You’ll feel it in the tightening of your chest as you crane over your desk, almost reduced to tears over a challenging Calculus problem. Those tears will then subside upon reading a text from your Albanian best friend who coincidentally tackles the very same equation. You’ll realize it’s better to actively think and innovate than to dwell on what you deem impossible. That same best friend? You two will have a lot ahead of you: 10 p.m. conversations at Starbucks about astrophysics and the perpetual vastness of the universe, myriad hours spent “running the school” through your uncanny leadership. You’ll soon learn that it’s better to leave your mark on the world and defy the norm by adorning the halls with posters for your extracurricular clubs than to absentmindedly walk them like a zombie. You are meant to lead.

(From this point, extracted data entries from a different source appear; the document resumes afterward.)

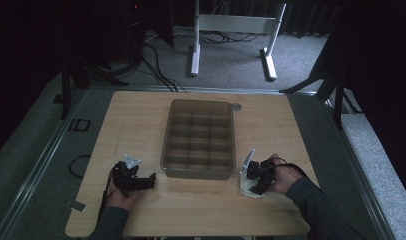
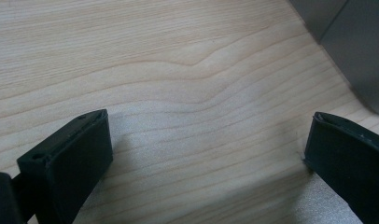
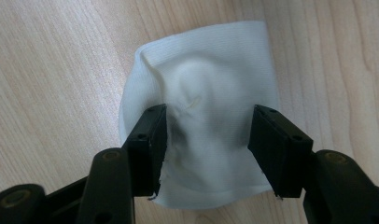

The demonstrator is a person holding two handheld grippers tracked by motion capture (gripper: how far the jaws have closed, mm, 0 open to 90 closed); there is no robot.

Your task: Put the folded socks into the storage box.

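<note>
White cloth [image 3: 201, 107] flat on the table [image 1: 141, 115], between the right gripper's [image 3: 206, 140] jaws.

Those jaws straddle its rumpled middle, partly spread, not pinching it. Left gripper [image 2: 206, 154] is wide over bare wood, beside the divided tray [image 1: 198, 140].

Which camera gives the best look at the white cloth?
The right gripper view: the white cloth lies bunched on the wood between the parted jaws. The high view shows it small, under the right gripper. The left gripper view looks at bare table.
</note>
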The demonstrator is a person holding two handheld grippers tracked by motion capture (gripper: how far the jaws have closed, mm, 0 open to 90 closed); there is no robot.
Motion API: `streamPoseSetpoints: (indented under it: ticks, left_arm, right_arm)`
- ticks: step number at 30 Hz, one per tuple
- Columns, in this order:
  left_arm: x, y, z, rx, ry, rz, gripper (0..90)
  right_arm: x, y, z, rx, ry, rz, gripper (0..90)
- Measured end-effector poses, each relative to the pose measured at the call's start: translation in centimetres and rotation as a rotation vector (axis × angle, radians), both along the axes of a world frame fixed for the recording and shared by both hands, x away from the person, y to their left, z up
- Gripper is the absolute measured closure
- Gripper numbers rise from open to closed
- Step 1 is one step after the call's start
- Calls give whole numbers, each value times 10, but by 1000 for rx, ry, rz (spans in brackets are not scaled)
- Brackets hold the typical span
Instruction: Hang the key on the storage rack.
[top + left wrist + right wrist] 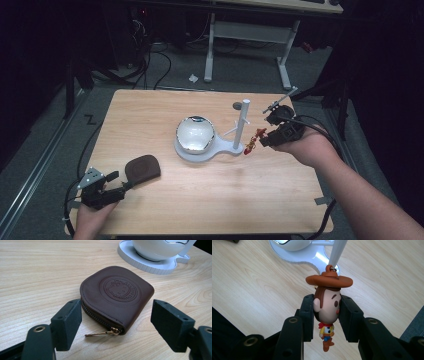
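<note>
**Cowboy charm held beside the stand's post**

We worked at a wooden table (210,200). Near its middle stood a white stand (235,142), its round base carrying a shiny bowl (195,134), its post upright. A brown zip pouch (116,296) lay flat near the left front corner, zipper pull toward us. Our left gripper (116,181) sat just short of it, jaws wide and empty, the pouch straight ahead. Our right gripper (327,315) was clamped on the head of a small cowboy charm (327,307), hat and ring toward the post, feet toward us. The charm hung just right of the post, so the right hand was far nearer.
</note>
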State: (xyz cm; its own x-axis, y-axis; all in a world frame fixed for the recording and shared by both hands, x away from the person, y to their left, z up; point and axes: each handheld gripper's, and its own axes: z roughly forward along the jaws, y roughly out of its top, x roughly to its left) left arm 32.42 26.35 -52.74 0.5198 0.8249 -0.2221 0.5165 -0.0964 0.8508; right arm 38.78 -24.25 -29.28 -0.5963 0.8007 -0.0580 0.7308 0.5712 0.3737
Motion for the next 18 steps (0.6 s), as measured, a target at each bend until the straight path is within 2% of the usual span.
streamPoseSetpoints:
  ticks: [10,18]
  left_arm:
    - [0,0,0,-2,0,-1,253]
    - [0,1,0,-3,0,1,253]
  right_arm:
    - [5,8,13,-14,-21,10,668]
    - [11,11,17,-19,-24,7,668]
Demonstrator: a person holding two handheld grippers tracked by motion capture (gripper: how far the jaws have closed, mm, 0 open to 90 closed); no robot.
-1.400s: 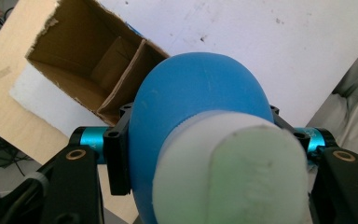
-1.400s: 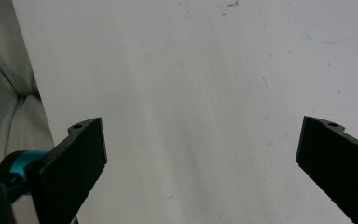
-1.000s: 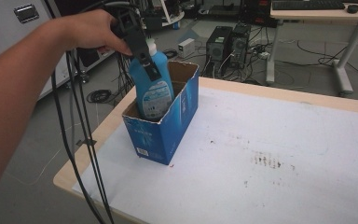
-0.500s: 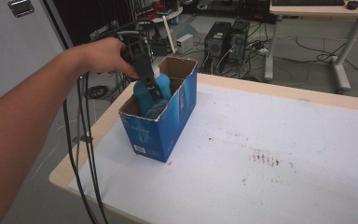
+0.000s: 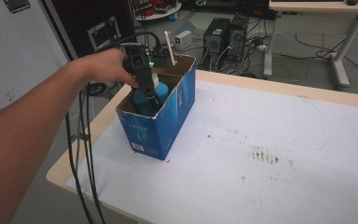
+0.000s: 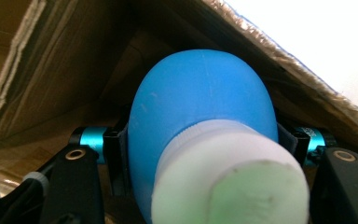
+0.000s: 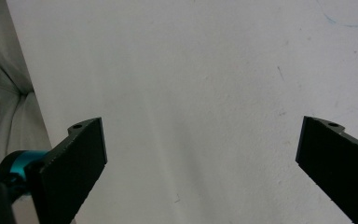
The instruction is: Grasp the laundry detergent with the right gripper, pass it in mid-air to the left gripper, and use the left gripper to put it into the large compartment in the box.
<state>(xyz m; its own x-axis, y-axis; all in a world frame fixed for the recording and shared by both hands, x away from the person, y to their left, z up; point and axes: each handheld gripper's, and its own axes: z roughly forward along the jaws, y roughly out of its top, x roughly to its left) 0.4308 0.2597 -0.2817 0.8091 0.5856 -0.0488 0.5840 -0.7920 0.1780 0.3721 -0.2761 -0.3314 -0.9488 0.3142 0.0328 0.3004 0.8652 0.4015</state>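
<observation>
A blue bottle (image 5: 145,97) with a white cap (image 6: 228,179) sits low inside an open blue cardboard box (image 5: 161,128) at the table's left. My left gripper (image 5: 150,95) reaches down into the box and is shut on the bottle (image 6: 200,102), its black jaws pressing both sides. Brown inner walls of the box (image 6: 65,70) surround the bottle. In the right gripper view, my right gripper (image 7: 200,154) hangs open over the white table top (image 7: 191,70) with nothing between its jaws.
The white table sheet (image 5: 270,140) stretches right of the box, with dark smudges (image 5: 263,154) mid-table. A white stick (image 5: 169,46) rises behind the box. Black cables (image 5: 81,154) hang off the left edge. Computer towers (image 5: 223,35) and desk legs (image 5: 342,70) stand on the floor beyond.
My left gripper has lowered the blue bottle from above the box rim down into the box. The view has shifted a little.
</observation>
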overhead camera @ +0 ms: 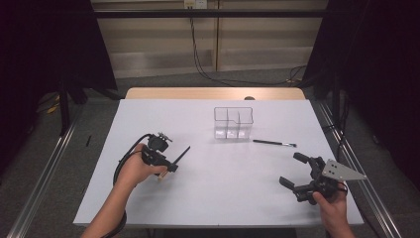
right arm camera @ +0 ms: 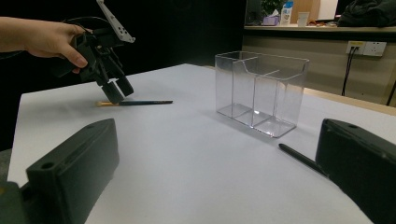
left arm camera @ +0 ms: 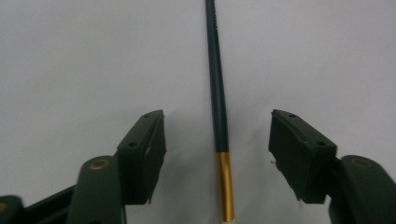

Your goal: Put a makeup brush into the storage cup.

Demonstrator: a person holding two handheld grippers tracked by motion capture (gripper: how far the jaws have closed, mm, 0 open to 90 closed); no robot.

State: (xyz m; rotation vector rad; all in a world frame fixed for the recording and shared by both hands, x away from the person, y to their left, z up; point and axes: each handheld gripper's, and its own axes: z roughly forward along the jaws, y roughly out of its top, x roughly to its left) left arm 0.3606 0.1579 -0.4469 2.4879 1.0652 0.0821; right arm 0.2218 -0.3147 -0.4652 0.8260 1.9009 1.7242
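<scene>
A thin brush with a dark handle (left arm camera: 218, 93) and a gold ferrule lies flat on the white table. My left gripper (left arm camera: 218, 122) points down over it, its jaws standing on either side of the ferrule end with a gap on both sides, so it is open. In the high view this gripper (overhead camera: 167, 167) is at the table's left with the brush (overhead camera: 182, 154) sticking out toward the back right. My right gripper (overhead camera: 291, 168) rests open near the front right, with nothing between its jaws. The right gripper view shows the left gripper (right arm camera: 116, 93) over the brush (right arm camera: 140, 102).
A clear plastic box with compartments (overhead camera: 233, 123) stands at the middle back of the table (overhead camera: 213, 198). A second dark brush (overhead camera: 274, 143) lies just right of the box, beyond the right gripper (right arm camera: 219, 154). Black curtains and metal rails flank the table.
</scene>
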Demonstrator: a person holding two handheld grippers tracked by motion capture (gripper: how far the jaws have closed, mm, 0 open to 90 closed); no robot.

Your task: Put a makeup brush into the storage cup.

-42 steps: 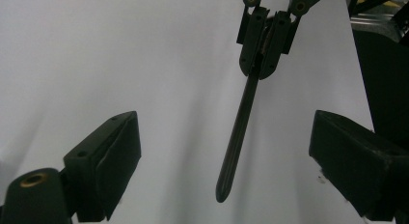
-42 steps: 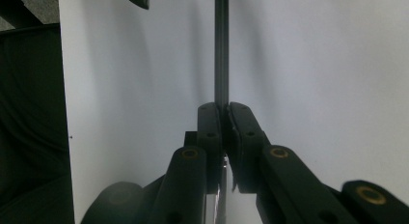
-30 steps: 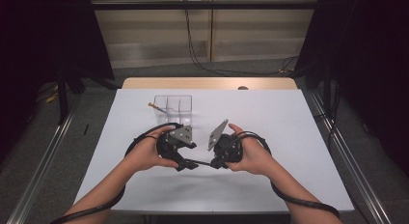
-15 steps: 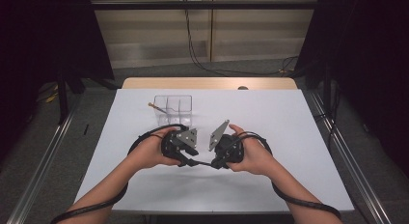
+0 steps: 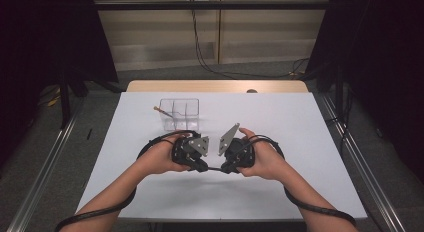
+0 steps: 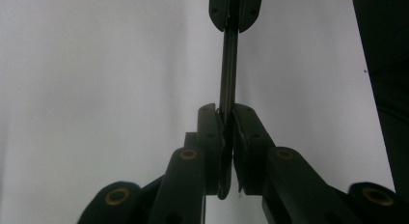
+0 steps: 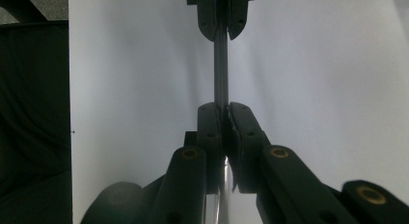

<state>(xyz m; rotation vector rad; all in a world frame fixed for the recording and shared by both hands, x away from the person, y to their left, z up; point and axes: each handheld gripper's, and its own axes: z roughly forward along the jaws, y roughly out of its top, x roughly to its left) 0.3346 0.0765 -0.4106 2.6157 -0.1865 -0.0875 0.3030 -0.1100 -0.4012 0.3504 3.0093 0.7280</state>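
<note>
A thin dark stick [image 5: 214,168] spans level between my two grippers above the white table [image 5: 300,127]. My left gripper [image 5: 202,167] has just been closing and is now shut on the stick's left end. In the left gripper view its pads [image 6: 211,125] press on the stick [image 6: 228,64], which runs up to the right gripper [image 6: 236,11]. My right gripper [image 5: 225,169] is shut on the other end. In the right gripper view its own jaws [image 7: 223,108] clamp the stick [image 7: 221,69], with the left gripper [image 7: 221,11] facing it at the top.
A clear plastic box [image 5: 180,114] with compartments stands on the table just beyond my hands. A thin brown-tipped stick [image 5: 160,110] pokes out of its left side. A wooden strip [image 5: 215,86] runs along the table's far edge. Metal rails flank both sides.
My left gripper's jaws have closed on the stick's left end, and the left hand has edged slightly towards the right one. The right hand has kept still.
</note>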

In other hallways, you’ll sit on the railing with friends and talk about dreams of your future and what you want to name your kids. You’ll slow-dance in the music hall with a boy you’ll regret being with, but you won’t regret the slow-dancing. You’ll skip through the streets of New York City as you revel in the fortune of being able to travel to the Metropolitan Opera House to watch “La Bohème” in your Opera Club. You’ll find diversity, the wind in your hair, mysteries, epiphanies, niches. Most importantly, you’ll find yourself; I promise you will, and you’ll wonder why you didn’t find you sooner.

Yes, there will exist times where you’ll want to put the pencil or the paintbrush down, curl up in a ball and listen to 80s music for weeks on end. You’ll reach a point where you don’t get accepted into your emotionally-invested dream college, but you trust in the fact that your college reality, whatever it may be, will far exceed any dreams. And, kid, you’ve just got to keep doing what you’re doing, because you’ll do it so well that there will come a day where it will, indeed, pay off. Life consists of iridescent moments that keep you alive, keep you motivated. The laughter of friends when you’re laying on their bed and eating pizza, the endless 2am conversations where you spontaneously write creative stories together, sitting in each other’s cars and singing to love songs, illuminated only by smiles and sunlight.

Because you were born to make people laugh. Born to write masterpieces, born to paint visions, born to be different. Born to live. After all, you “could not, at any age, be content to take your place by the fireside and simply look on. Life was meant to be lived. Curiosity must be kept alive. One must never, for whatever reason, turn his back on life.” Strive to embody that sage advice from Eleanor Roosevelt; embrace life, never conform, and write the beauteous story that is your own.

Now, go forth in your life, freshman self; face to the sun, not closing your eyes from blindness, but smiling from warmth.